### TASK GOAL
There is material below. Print exactly the lines starting at the line with "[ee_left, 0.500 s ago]" and ending at the line with "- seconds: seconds", ends included, and no others.

### INFORMATION SHOWN
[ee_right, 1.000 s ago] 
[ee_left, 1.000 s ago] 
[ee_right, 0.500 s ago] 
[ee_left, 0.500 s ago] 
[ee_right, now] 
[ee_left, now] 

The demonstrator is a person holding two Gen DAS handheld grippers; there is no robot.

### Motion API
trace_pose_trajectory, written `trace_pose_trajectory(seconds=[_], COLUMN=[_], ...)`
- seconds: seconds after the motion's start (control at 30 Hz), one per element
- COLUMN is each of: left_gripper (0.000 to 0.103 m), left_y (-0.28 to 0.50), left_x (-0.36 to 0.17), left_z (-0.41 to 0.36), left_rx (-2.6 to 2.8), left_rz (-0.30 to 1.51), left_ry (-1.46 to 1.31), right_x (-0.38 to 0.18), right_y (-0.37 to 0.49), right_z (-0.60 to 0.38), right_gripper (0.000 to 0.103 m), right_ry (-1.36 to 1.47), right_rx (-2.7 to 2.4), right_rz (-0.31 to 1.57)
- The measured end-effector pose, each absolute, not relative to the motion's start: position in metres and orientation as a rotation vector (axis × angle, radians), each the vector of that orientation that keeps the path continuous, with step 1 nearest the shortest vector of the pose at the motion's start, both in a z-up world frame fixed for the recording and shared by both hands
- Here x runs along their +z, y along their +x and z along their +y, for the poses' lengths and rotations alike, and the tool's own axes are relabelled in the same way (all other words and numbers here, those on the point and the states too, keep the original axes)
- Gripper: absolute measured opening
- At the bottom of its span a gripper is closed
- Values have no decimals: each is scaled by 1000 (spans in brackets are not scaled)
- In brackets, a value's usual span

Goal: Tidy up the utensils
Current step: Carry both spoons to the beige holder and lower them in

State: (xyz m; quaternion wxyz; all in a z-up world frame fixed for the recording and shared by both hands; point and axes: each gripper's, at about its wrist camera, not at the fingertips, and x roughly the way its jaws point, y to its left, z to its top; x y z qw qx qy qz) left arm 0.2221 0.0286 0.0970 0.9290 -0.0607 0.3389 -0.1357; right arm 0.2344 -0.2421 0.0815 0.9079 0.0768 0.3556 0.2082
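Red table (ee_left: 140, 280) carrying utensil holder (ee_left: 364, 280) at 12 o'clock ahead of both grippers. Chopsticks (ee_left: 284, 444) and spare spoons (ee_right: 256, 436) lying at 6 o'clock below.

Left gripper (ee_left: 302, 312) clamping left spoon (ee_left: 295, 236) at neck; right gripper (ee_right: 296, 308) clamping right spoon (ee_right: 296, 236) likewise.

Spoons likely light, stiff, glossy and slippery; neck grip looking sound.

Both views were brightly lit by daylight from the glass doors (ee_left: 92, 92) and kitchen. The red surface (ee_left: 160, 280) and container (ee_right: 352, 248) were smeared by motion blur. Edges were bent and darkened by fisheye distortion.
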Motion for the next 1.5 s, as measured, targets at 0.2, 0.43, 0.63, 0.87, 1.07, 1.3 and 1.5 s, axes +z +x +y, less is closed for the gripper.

### RESULT FOR THIS EXERCISE
[ee_left, 0.500 s ago] 
[ee_right, now] 
[ee_left, now] 

The demonstrator is a person holding two Gen DAS handheld grippers; there is no robot.

### Motion API
trace_pose_trajectory, written `trace_pose_trajectory(seconds=[_], COLUMN=[_], ...)`
- seconds: seconds after the motion's start (control at 30 Hz), one per element

The exercise calls for nothing more than this answer.